Tocqueville, vers un nouveau monde : de la civilisation en Amérique du Nord en 1831
Par deux ouvrages vite reconnus et encensés (De la démocratie en Amérique publié en 1835 et 1840, l’Ancien régime et la Révolution publié en 1854), Tocqueville a profondément marqué les sciences sociales et n’a cessé d’influencer la pensée historique moderne des deux côtés de l’Atlantique. Mais c’est une œuvre posthume, Quinze jours dans le désert*, qui a inspiré le jeune scénariste et dessinateur Kévin Bazot. Dans Tocqueville, vers un nouveau monde, il adapte le récit du voyage que le penseur et son ami Gustave de Beaumont effectuent dans l’état du Michigan l’été 1831. Mettant sa plume agile au service d’une acuité prometteuse, Tocqueville décrit l’implacable essor d’une civilisation bâtie par les plus matérialistes sur le dos des plus idéalistes, dans une Nature somptueuse en passe d’être apprivoisée.

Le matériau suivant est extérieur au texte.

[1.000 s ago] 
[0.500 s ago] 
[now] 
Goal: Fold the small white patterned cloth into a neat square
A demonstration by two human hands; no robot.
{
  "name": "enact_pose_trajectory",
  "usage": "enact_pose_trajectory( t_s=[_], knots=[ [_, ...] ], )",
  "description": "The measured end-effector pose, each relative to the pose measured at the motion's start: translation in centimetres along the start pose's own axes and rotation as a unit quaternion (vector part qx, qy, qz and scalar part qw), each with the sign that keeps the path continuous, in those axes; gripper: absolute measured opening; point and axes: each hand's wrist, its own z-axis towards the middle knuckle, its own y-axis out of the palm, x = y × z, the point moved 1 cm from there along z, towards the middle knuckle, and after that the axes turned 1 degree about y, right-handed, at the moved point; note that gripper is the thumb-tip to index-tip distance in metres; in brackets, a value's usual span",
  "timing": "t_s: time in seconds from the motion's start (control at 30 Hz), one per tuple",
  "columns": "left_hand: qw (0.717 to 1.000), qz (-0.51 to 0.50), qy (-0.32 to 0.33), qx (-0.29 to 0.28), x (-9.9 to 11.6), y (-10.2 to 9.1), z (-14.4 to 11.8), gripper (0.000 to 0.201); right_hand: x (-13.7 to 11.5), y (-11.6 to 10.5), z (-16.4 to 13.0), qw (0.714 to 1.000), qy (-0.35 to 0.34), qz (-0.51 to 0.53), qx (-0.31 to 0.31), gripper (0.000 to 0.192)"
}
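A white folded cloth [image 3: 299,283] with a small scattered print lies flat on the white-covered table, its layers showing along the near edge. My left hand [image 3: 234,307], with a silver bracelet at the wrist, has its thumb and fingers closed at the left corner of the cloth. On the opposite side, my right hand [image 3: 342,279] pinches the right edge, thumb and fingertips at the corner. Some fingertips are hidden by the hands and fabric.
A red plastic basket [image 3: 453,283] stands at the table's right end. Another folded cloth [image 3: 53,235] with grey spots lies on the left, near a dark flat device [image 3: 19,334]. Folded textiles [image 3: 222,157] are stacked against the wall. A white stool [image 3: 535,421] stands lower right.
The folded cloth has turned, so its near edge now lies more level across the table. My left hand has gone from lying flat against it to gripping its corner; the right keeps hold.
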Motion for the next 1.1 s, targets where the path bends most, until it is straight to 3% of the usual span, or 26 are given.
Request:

Né dans une famille aristocratique et légitimiste normande quelques mois après le sacre de Napoléon Ier, Alexis de Tocqueville a de solides prédispositions pour les études. Cette tête bien pleine obtient son baccalauréat à 18 ans, sa licence de droit à 21 et se voit nommé, à 22 ans, juge au tribunal de Versailles en 1827. Les Trois Glorieuses en juillet 1830 dévient la trajectoire d’une carrière qui s’annonçait toute tracée. Pour prendre quelques distances avec le nouveau roi Louis-Philippe Ier, issu de la régicide branche orléaniste, il part en mission officielle avec son ami Gustave de Beaumont pour enquêter in situ sur le système carcéral états-unien.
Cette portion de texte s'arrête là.